> Input data
★ ★ ★ ★ ★

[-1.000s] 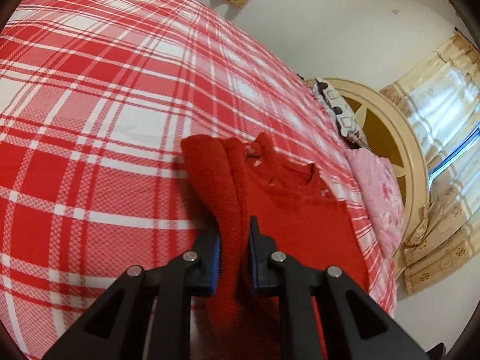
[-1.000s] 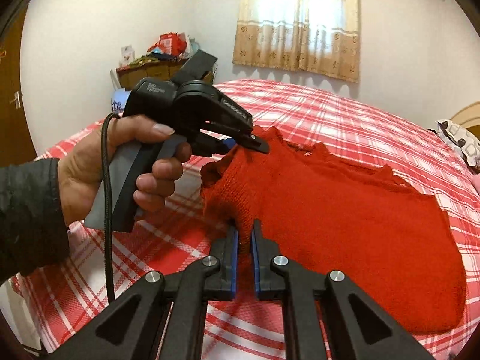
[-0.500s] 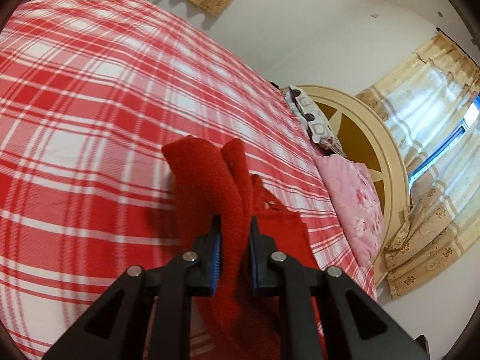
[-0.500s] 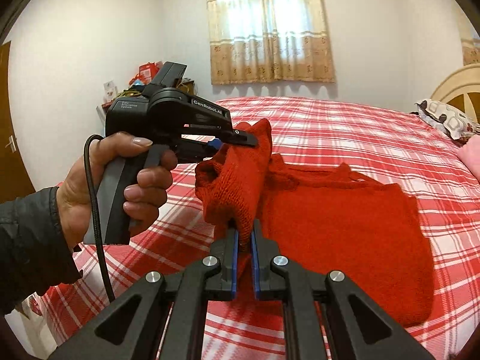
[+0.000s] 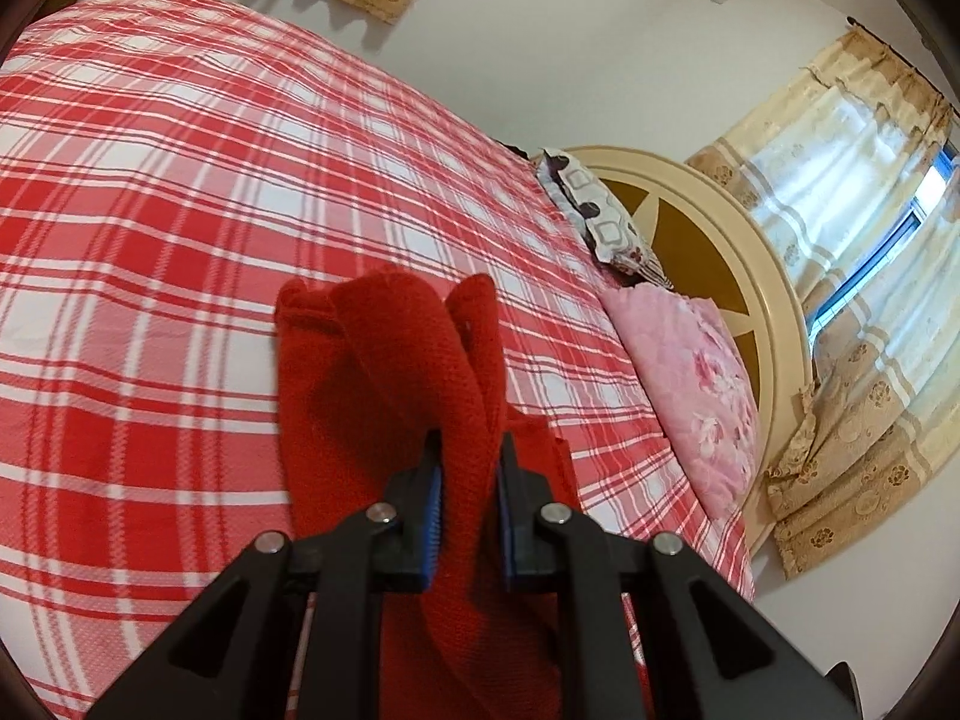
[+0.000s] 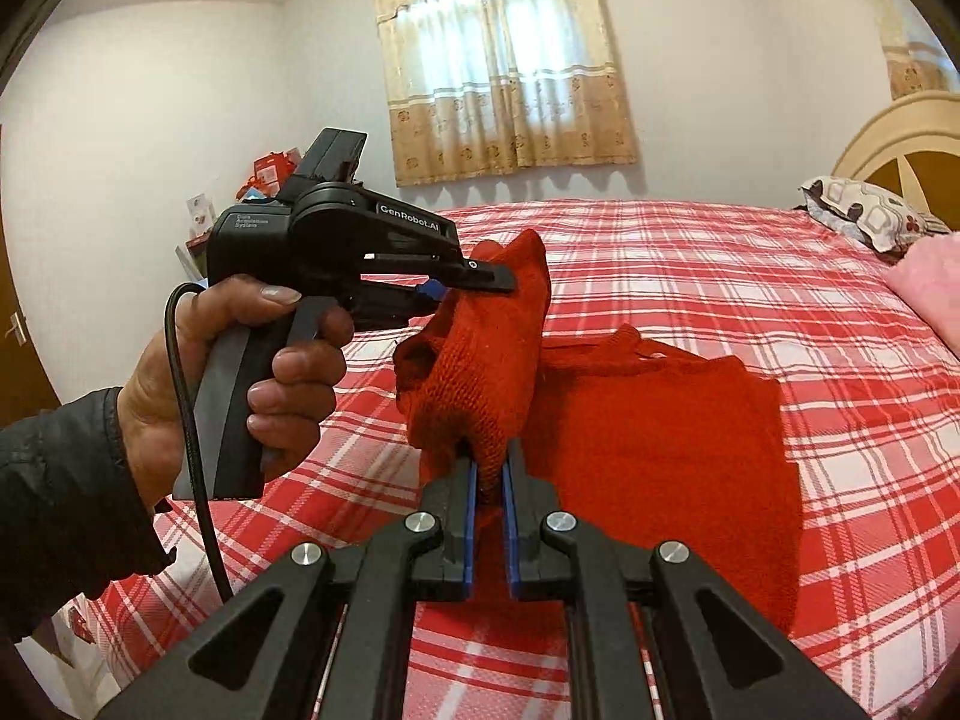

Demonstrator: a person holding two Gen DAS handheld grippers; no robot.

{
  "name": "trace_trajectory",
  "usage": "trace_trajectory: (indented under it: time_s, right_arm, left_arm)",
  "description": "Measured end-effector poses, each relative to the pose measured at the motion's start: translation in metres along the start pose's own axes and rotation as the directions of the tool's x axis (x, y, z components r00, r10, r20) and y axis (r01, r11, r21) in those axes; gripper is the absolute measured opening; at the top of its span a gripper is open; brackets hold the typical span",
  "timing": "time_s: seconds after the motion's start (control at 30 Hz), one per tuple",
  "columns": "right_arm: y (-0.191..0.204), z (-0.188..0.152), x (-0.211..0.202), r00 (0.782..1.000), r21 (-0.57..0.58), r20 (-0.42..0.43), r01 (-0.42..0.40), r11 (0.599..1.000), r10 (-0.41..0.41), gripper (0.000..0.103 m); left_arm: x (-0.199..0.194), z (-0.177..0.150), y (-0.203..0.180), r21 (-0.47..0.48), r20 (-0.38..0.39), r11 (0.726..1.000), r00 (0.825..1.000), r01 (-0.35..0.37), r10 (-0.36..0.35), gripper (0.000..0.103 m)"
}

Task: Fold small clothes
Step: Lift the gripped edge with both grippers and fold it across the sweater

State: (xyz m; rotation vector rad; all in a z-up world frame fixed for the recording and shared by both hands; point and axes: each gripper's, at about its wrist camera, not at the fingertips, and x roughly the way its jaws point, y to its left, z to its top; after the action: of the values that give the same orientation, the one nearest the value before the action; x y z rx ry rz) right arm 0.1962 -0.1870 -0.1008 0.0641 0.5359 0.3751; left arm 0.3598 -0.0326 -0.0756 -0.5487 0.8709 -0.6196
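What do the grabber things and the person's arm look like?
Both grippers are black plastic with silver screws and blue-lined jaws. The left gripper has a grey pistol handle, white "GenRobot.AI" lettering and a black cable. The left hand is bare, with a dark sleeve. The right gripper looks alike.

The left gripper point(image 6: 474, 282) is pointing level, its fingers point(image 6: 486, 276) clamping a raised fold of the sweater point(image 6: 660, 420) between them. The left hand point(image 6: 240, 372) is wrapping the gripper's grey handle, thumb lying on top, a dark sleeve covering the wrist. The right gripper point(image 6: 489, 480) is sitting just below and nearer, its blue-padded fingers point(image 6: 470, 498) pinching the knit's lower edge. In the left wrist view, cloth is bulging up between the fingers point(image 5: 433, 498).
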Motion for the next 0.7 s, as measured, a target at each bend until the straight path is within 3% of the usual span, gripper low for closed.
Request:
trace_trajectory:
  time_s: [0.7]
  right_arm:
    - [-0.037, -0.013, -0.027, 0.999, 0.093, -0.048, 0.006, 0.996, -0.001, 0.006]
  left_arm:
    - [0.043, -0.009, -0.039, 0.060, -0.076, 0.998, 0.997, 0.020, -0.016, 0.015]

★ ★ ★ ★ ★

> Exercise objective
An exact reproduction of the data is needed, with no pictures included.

> Final answer
[-1.000s] 
[-1.000s] 
[-0.500s] 
[-0.500s] 
[+0.000s] 
[+0.000s] 

Demonstrator: a person holding two Gen DAS handheld grippers; no robot.

{
  "name": "trace_trajectory",
  "usage": "trace_trajectory: (indented under it: time_s, right_arm, left_arm)",
  "description": "Measured end-effector poses, each relative to the pose measured at the motion's start: translation in metres along the start pose's own axes and rotation as the directions of the tool's x axis (x, y, z components r00, r10, r20) and y axis (r01, r11, r21) in those axes; gripper is the absolute measured opening; at the top of its span a gripper is open; brackets hold the typical span",
  "timing": "time_s: seconds after the motion's start (control at 30 Hz), one per tuple",
  "columns": "right_arm: y (-0.191..0.204), z (-0.188..0.152), x (-0.211..0.202), r00 (0.782..1.000), r21 (-0.57..0.58), r20 (-0.42..0.43), r01 (-0.42..0.40), r11 (0.599..1.000), r10 (-0.41..0.41), gripper (0.000..0.103 m); left_arm: x (-0.199..0.194), z (-0.177..0.150), y (-0.203..0.180), r21 (-0.47..0.48), r20 (-0.38..0.39), r11 (0.726..1.000), r00 (0.825..1.000), r01 (-0.35..0.37), r10 (-0.36..0.35), gripper (0.000..0.103 m)"
}

Task: Fold small clothes
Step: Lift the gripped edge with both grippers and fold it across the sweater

State: (xyz m; rotation vector rad; all in a z-up world frame fixed for the recording and shared by both hands; point and axes: each gripper's, at about its wrist camera, not at the fingertips, and x roughly the way its jaws point, y to its left, z to its top; after the action: of the values that give the same orientation, the one nearest the value before the action; x y z rx ry rz) right arm 0.1962 -0.1870 -0.1008 0.0641 0.5359 0.3751; left arm 0.3598 -0.0326 -0.0756 -0.5487 0.8709 -0.6196
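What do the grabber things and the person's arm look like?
Both grippers are black plastic with silver screws and blue-lined jaws. The left gripper has a grey pistol handle, white "GenRobot.AI" lettering and a black cable. The left hand is bare, with a dark sleeve. The right gripper looks alike.

The left gripper point(image 6: 474, 282) is pointing level, its fingers point(image 6: 486, 276) clamping a raised fold of the sweater point(image 6: 660, 420) between them. The left hand point(image 6: 240, 372) is wrapping the gripper's grey handle, thumb lying on top, a dark sleeve covering the wrist. The right gripper point(image 6: 489, 480) is sitting just below and nearer, its blue-padded fingers point(image 6: 470, 498) pinching the knit's lower edge. In the left wrist view, cloth is bulging up between the fingers point(image 5: 433, 498).
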Motion for the next 0.7 s, as measured, a target at each bend until the straight path is within 3% of the usual span, gripper low for closed.
Request:
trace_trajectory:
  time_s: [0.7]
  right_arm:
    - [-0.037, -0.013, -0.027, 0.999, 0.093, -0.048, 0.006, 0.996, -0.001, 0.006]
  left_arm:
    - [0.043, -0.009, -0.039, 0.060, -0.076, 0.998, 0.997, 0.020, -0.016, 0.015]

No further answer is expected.